With a 'failure' rate for these treatments of around four fifths of participants (78%), even using what many have suggested was a very low threshold for defining 'recovery', an alternative interpretation would be that we need to consider wholly different treatments.

The second extract is from the authors' response to the correspondence concerning the above paper and can be found at:
Psychological Medicine / Volume 43 / Issue 08 / August 2013, pp 1791 - 1792

The authors state there:

"The findings from the PACE trial are clear; however we measured recovery, CBT and graded exercise therapy (GET) were more likely to lead to recovery, when added to specialist medical care (SMC),compared to either adding APT or SMC alone. Recovery after SMC alone, using our composite criteria, was only 7% - the same as that without treatment (Cairns & Hotopf, 2005)–whereas three times as many (22%) recovered after receiving CBT or GET. The PACE trial has shown that both CBT and GET are moderately effective, safe, cost-effective, and are more likely to lead to recovery (White et al .2011,2013; McCrone et al 2012). These treatments should now be routinely offered to all those who may benefit from them (Crawley et al.2013)."

I am a patient who has lived with ME for nearly 10 years.
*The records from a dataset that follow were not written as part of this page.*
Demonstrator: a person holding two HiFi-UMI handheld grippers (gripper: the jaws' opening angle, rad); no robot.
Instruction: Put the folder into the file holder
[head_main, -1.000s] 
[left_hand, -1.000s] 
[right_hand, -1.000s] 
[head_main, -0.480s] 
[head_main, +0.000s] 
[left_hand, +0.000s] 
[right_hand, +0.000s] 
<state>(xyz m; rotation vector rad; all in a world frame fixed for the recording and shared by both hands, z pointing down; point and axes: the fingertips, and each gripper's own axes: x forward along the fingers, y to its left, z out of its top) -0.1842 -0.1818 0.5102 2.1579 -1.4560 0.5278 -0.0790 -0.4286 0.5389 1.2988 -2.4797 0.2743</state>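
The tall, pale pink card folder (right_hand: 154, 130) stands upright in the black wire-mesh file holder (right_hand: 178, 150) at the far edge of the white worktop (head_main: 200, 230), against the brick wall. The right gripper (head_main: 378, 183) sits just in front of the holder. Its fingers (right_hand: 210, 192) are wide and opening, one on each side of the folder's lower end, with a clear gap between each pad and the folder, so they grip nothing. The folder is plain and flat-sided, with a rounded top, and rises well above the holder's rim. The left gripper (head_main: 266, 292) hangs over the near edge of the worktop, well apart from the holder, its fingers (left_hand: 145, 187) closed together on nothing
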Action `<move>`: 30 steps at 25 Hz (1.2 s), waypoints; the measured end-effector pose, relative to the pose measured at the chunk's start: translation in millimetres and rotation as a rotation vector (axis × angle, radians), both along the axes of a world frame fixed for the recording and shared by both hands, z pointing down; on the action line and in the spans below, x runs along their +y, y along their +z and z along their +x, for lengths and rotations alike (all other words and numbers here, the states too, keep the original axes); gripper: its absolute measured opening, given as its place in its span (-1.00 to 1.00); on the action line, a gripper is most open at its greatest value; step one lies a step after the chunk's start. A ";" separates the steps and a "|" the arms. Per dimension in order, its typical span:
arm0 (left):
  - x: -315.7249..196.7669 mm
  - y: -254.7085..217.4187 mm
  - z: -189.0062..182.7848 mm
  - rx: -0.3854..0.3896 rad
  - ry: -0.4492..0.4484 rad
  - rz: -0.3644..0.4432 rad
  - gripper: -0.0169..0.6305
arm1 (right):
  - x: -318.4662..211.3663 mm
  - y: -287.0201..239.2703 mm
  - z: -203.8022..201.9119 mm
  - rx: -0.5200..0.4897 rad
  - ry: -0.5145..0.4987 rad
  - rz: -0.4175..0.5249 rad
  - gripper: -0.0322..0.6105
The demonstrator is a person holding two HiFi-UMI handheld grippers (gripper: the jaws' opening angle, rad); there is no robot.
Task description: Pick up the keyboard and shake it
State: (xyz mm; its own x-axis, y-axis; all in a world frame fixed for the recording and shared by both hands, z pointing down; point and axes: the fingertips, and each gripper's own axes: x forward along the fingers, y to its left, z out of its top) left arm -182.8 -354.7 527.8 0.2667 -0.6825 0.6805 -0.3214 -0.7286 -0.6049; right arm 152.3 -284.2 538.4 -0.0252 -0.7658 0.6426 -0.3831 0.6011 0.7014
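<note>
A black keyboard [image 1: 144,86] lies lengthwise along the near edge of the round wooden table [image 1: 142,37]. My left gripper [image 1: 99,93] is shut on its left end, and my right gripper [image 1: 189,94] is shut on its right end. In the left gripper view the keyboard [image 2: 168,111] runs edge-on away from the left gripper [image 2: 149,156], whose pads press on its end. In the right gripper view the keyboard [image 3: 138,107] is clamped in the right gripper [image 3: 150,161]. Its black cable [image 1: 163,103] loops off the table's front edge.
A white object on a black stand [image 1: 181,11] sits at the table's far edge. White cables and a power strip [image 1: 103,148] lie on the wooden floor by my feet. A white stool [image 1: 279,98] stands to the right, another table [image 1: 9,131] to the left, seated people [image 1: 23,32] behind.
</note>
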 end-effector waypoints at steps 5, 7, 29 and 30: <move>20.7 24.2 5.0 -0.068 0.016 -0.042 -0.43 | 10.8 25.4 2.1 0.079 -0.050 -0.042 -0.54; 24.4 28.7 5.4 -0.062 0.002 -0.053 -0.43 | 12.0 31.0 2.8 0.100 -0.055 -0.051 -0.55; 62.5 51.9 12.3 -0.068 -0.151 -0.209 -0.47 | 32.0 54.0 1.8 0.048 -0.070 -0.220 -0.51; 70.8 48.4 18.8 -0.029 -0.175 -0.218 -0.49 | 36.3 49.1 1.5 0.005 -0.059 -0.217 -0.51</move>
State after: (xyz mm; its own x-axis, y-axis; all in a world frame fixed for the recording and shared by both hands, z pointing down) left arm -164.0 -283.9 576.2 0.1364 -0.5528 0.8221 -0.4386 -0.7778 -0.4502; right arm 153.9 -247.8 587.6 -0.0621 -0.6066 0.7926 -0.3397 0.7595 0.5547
My personal definition of recovery would be to be able to return to the full time work and commuting and long-distance running that were normal for me before I got ill - but that remain out of reach for me despite my best efforts and a combination of CBT, pacing and a graded return to physical activity. Forgive me if I would like treatments that work for more than 22% of participants and that can deliver a more comprehensive and demanding definition of 'recovery'.